Cuellar’s worries are shared by other south Texas Democrats, as the Biden administration has seen a spike in asylum seekers after ending the Trump-era Migrant Protection Protocol, or “Remain in Mexico” policy. Cuellar said that it was a mistake to revoke the “Remain in Mexico policy,” which kept asylum seekers — who face rejection rates of 70 percent — from entering the country before their case is heard.

“If you try to evade, Border Patrol will get to and return you. But if you are just coming in to claim asylum, not even the wall is going to stop you,” he elaborated. “You can have all the Border Patrol there, but they’re not going to be evading Border Patrol, they’re going to be coming in. Right now, the bad guys are dropping off large groups of unaccompanied kids at the border, they’re just dropping them off at the riverbank and saying, ‘there, go on, find somebody in green, and just go out there.’ So notice what the bad guys are doing.”
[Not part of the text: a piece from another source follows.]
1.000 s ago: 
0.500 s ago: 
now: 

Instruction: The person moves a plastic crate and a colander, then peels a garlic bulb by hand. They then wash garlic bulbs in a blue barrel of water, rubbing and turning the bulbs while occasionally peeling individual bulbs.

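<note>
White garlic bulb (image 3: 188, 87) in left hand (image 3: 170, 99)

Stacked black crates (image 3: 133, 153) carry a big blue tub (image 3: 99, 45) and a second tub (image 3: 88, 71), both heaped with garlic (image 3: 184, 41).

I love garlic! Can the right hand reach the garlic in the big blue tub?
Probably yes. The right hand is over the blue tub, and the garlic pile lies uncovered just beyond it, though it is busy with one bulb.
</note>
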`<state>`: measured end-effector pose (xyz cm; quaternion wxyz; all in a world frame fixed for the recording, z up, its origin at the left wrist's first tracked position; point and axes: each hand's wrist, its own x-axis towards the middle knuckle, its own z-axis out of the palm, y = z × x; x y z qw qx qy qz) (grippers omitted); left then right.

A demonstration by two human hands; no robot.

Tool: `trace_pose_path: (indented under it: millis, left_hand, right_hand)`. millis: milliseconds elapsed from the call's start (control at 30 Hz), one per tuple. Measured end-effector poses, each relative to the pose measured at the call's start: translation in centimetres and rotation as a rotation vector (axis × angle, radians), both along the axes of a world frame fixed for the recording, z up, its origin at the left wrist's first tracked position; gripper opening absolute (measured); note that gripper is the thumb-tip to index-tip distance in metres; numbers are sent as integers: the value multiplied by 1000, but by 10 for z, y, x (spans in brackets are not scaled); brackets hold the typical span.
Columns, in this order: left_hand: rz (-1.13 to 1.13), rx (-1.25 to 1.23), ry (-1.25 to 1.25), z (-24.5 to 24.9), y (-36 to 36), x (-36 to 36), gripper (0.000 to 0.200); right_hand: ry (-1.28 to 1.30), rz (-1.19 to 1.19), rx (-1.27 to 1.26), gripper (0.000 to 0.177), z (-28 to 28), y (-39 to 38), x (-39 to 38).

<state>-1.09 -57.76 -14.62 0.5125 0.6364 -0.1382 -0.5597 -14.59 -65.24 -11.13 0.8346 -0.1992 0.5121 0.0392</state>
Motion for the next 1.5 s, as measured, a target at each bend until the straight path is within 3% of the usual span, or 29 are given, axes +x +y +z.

He also warned that the Trump-era Title 42 public health order, which allowed officials to quickly expel migrant adults and families during the pandemic, could soon be on the chopping block.

“Once we start getting herd immunity, they’re going to get rid of that. And then what do you have after that? I mean, what do you have?” Cuellar said.

Over the last four years, Cuellar opposed legislation backed by the Trump administration 60 percent of the time. And even as he held off a prominent progressive challenger and won his race in November by 20 points, Cuellar said that fears over Biden’s border policy played a role in a surprising south-Texas shift to Trump.

“I traveled the district two days afterwards, I went up and down and asked people why they voted in a particular way,” he recalled. “There were two issues. One is ‘defund the police.’ So if you were a border patrol agent, — and there’s a lot of border patrol agents down there, deputies, and police — that was not good. The oil and gas is another one. And the other thing is border security, making it sound that Trump was strong on border security. He equated the wall toward border security — I’m against a wall, but I still consider myself strong on border security. But was that part of it? Yes.”